> _WHAT IS NEEDED_
The data below should be transcribed in full, with no picture included.

> _DATA BELOW_
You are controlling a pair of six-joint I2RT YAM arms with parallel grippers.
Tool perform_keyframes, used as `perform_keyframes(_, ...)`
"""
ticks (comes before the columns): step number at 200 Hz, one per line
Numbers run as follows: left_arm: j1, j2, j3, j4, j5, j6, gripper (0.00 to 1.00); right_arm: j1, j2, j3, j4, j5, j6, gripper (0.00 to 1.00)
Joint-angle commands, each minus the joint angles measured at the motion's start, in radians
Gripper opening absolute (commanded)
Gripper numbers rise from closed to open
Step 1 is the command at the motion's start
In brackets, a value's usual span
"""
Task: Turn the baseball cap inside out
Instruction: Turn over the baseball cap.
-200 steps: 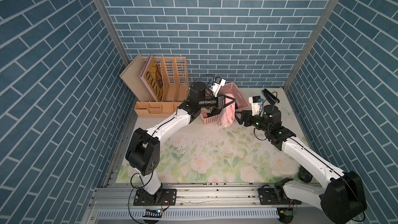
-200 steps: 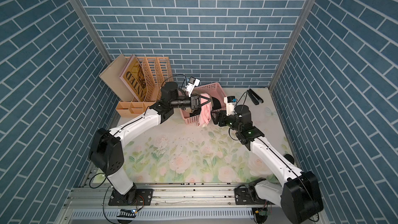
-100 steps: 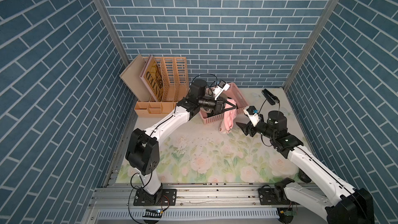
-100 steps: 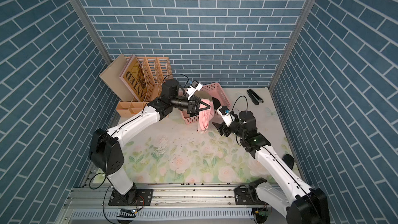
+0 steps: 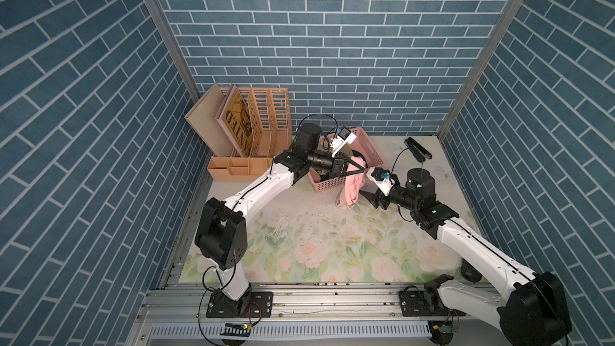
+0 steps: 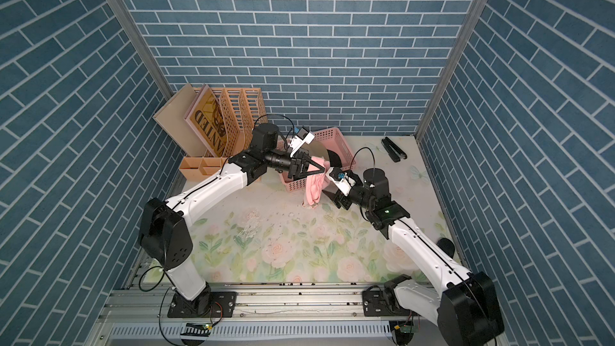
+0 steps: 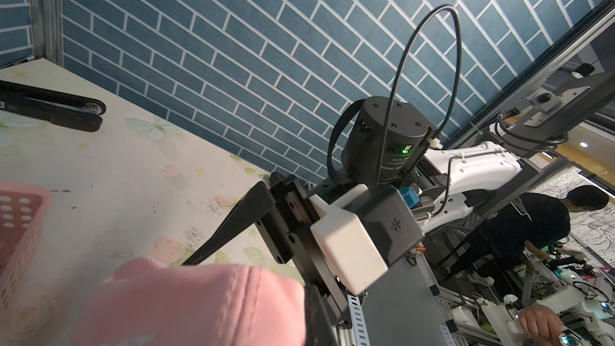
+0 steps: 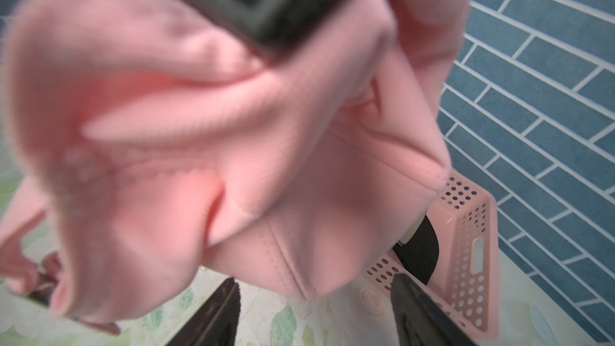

> _ANSWER SPACE_
You are controlling a pair of six-joint I2RT YAM arms with parallel grippers.
Tool perform_keyframes, used as `perform_keyframes(_, ...)`
"""
ticks (comes before the columns): step number at 200 Hz, one per line
Numbers run as follows: left_arm: j1, j2, j3, j4, j5, j6, gripper (0.00 to 1.00); right_arm: j1, j2, j3, j4, j5, j6, gripper (0.00 to 1.00)
Joint-angle commands, each minus the joint angles measured at the motion's start, in radians
Gripper opening absolute (commanded)
Gripper numbers rise from closed to open
Step 1 is the command at the motion's start
In brackets, a value's usual span
"""
Task: Turn the baseball cap inside out
Instruction: Turn over the baseball cap.
-200 steps: 
-200 steps: 
-100 steps: 
-100 steps: 
+0 steps: 
+0 steps: 
+0 steps: 
+0 steps: 

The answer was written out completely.